Where the records below show a line containing "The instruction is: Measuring", start copying; end with the line containing "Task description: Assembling", and copy it too.
───── Material for the task ─────
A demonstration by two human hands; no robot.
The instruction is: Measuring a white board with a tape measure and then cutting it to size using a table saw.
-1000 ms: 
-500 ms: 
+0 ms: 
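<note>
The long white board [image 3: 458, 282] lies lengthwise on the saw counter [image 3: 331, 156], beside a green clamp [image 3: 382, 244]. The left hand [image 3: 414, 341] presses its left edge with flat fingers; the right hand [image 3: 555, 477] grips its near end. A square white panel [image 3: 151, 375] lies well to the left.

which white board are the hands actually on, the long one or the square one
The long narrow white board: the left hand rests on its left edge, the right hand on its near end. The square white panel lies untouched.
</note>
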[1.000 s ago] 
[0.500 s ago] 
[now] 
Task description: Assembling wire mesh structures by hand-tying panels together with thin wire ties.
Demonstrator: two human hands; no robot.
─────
_Exercise result_
The instruction is: Measuring a white board with a tape measure and then cutting it to size using a table saw.
-1000 ms: 
-500 ms: 
+0 ms: 
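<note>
The long white board [image 3: 458, 282] lies lengthwise on the saw counter [image 3: 331, 156], beside a green clamp [image 3: 382, 244]. The left hand [image 3: 414, 341] presses its left edge with flat fingers; the right hand [image 3: 555, 477] grips its near end. A square white panel [image 3: 151, 375] lies well to the left.

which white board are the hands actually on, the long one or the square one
The long narrow white board: the left hand rests on its left edge, the right hand on its near end. The square white panel lies untouched.
</note>
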[1.000 s ago] 
[0.500 s ago] 
[now] 
Task description: Assembling wire mesh structures by hand-tying panels together with thin wire ties.

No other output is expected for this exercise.